Task objective: Wherever a picture appears in the data below, omit it, and restate everything else word for word.

+---+

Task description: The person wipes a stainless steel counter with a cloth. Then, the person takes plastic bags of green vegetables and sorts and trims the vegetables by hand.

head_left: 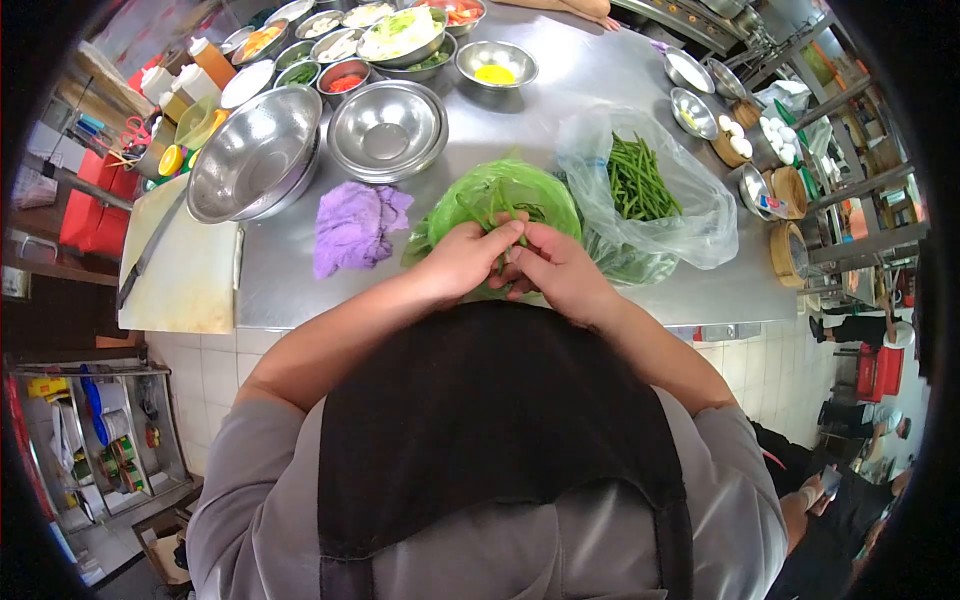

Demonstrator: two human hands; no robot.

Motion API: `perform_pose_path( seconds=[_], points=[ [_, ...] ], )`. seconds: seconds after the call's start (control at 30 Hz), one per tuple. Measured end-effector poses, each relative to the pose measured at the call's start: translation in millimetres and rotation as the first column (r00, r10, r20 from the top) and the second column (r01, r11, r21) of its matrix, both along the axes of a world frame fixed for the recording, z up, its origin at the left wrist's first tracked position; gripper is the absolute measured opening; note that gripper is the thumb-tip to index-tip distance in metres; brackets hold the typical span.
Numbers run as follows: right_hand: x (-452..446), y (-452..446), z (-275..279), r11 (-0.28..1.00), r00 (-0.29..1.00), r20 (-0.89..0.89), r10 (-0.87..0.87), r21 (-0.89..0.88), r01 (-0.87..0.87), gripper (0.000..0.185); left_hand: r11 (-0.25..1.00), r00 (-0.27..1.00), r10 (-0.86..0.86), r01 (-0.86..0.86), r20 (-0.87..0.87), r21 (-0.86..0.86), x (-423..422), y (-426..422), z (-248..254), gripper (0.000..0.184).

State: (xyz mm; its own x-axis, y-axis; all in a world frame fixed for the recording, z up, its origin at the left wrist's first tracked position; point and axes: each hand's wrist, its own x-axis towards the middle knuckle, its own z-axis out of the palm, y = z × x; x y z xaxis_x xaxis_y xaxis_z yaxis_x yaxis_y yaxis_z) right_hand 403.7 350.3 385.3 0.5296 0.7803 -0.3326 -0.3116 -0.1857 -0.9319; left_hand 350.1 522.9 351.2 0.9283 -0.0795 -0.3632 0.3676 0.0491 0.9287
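My left hand [468,256] and my right hand [562,268] meet in front of me, fingers pinched together around a few green beans [497,212]. Beneath and just beyond them is a bright green plastic bag [556,190], its mouth open, with more green pieces inside. Close to its right, a clear plastic bag [705,215] lies open around a thick bunch of long green beans [640,180]. My fingers partly hide the beans they hold, so the exact split between the hands is unclear.
Left of the bags are a purple cloth [357,228], steel bowls [388,130], a colander [255,155] and a cutting board [180,265] with a knife [150,250]. A bowl with yellow contents [497,70] stands behind. Eggs [735,138] sit at right. People stand lower right.
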Motion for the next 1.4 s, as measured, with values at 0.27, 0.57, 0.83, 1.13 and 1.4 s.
perform_pose_path(
  seconds=[0.27, 0.57, 0.83, 1.13, 1.4],
  points=[
    [9.0, -12.5, 14.7, 0.916, 0.645, 0.668, 0.372, -0.377, -0.138, 0.021, 0.997, 0.994, 0.040, -0.034, 0.098, -0.063, -1.3, 14.9, 20.1, 0.035],
    [24.0, 4.8, -21.6, 0.982, 0.404, 0.900, 0.166, -0.187, 0.013, 0.018, 0.932, 0.986, -0.146, 0.111, -0.077, -0.345, -23.0, 36.7, 47.8, 0.022],
    [34.5, -4.8, 11.0, 0.969, 0.387, 0.913, 0.133, -0.201, 0.141, 0.020, 0.959, 0.993, -0.102, 0.085, -0.051, -0.270, -28.0, 41.6, 65.6, 0.026],
    [30.8, 15.2, 45.7, 0.990, 0.115, 0.990, 0.085, -0.071, -0.122, 0.016, 0.923, 0.962, -0.271, 0.272, -0.041, 0.274, -22.1, 29.1, 55.0, 0.030],
    [29.0, 15.3, 45.1, 0.973, 0.050, 0.984, 0.171, -0.161, -0.163, 0.017, 0.793, 0.899, -0.422, 0.303, 0.118, 0.528, -27.0, 29.1, 63.0, 0.028]
  ],
)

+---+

Reply:
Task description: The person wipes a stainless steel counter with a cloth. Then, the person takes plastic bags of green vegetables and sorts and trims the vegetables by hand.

head_left: 

Demonstrator: two human hands; no robot.

Motion API: `perform_pose_path( seconds=[_], points=[ [_, ...] ], )`. seconds: seconds after the call's start (control at 30 Hz), one per tuple. Measured end-effector poses, each relative to the pose measured at the call's start: translation in millimetres and rotation as the first column (r00, r10, r20 from the top) and the second column (r01, r11, r21) of its matrix, both along the axes of a world frame fixed for the recording, z up, its origin at the left wrist's first tracked position; gripper is the absolute measured opening; note that gripper is the thumb-tip to index-tip distance in metres; brackets hold the typical span.
Numbers run as follows: right_hand: x (-452..446), y (-452..446), z (-275..279), r11 (-0.28..1.00), r00 (-0.29..1.00), r20 (-0.89..0.89), r10 (-0.87..0.87), r21 (-0.89..0.88), r01 (-0.87..0.87), gripper (0.000..0.185); left_hand: r11 (-0.25..1.00), r00 (-0.27..1.00), r10 (-0.86..0.86), r01 (-0.86..0.86), r20 (-0.87..0.87), r21 (-0.86..0.86), x (-423..422), y (-426..422), z (-248..254), gripper (0.000..0.184).

State: (xyz mm; its own x-axis, y-axis; all in a world frame fixed for the recording, z up, its origin at the left wrist's first tracked position; point and axes: each hand's wrist, its own x-axis towards the middle knuckle, its own z-axis out of the palm, y = z × x; x y z xaxis_x xaxis_y xaxis_z yaxis_x yaxis_y yaxis_z) right_hand 403.7 350.3 385.3 0.5296 0.7803 -0.3326 -0.3116 -0.1857 -0.9319; left_hand 350.1 522.9 351.2 0.9283 -0.0795 -0.3632 0.3676 0.0491 0.9287
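My left hand [468,256] and my right hand [562,268] meet in front of me, fingers pinched together around a few green beans [497,212]. Beneath and just beyond them is a bright green plastic bag [556,190], its mouth open, with more green pieces inside. Close to its right, a clear plastic bag [705,215] lies open around a thick bunch of long green beans [640,180]. My fingers partly hide the beans they hold, so the exact split between the hands is unclear.
Left of the bags are a purple cloth [357,228], steel bowls [388,130], a colander [255,155] and a cutting board [180,265] with a knife [150,250]. A bowl with yellow contents [497,70] stands behind. Eggs [735,138] sit at right. People stand lower right.
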Motion for the next 1.4 s, as measured, with values at 0.27, 0.57, 0.83, 1.13 and 1.4 s.
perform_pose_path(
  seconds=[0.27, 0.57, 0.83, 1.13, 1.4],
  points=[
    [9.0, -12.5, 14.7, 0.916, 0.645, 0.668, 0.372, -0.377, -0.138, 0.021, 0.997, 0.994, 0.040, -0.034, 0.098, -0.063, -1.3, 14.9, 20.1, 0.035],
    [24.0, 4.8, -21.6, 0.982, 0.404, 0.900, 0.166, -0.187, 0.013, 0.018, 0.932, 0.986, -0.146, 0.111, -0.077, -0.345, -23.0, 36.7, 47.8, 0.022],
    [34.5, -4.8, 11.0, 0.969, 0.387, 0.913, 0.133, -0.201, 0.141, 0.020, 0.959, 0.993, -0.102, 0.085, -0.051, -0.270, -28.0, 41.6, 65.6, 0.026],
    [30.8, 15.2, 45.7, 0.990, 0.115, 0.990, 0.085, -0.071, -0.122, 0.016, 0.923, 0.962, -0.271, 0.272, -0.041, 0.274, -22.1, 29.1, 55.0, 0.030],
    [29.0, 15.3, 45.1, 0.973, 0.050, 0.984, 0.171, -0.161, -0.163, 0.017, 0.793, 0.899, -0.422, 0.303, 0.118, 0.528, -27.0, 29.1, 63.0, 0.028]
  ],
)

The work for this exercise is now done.